• _ACTION ITEM_
Repeat exactly, please, the opening lines of the data below, through and including the line where "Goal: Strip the" sits.

━━ DATASET EXTRACT ━━

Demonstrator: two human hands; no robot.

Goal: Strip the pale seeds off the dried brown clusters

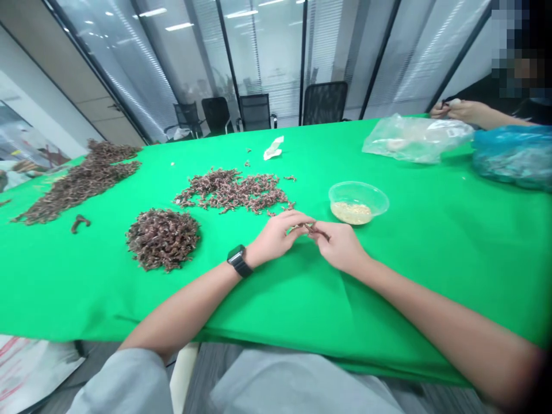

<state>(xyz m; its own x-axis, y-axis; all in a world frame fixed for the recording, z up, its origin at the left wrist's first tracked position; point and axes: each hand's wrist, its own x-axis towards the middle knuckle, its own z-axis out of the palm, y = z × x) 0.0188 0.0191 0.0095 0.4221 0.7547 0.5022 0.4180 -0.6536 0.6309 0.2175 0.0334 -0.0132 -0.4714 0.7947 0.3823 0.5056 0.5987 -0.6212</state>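
Observation:
My left hand point(273, 234) and my right hand point(340, 246) meet above the green cloth, their fingertips pinching a small dried brown pod point(311, 229). Just beyond my right hand stands a clear plastic bowl point(357, 188) holding pale seeds point(351, 213). Left of my hands lies a dense heap of dried brown pods point(163, 239). A looser spread of similar pods point(233, 191) sits farther back. A black smartwatch point(238, 260) is on my left wrist.
Long brown piles point(81, 184) and a lone curved piece point(80, 223) lie at the left of the green-covered table point(414, 270). At the far right, a co-worker's hands point(448, 109) work behind a clear plastic bag point(416, 138) and a blue bag point(513, 156). Black chairs point(255, 112) stand beyond.

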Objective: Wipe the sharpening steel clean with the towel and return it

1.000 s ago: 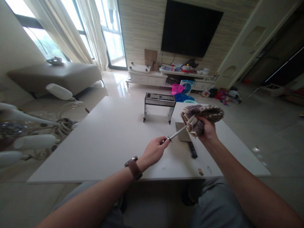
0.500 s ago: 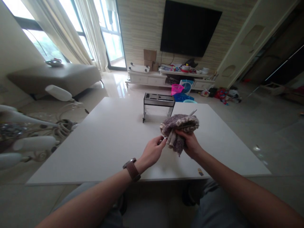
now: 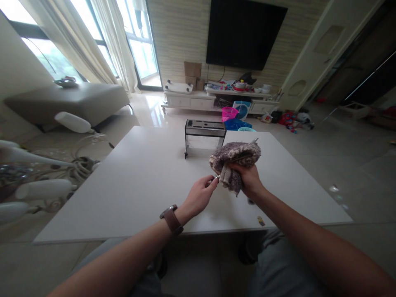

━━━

• _SOLUTION FOR THIS EXERCISE_
Demonstrator: two human hands; no robot.

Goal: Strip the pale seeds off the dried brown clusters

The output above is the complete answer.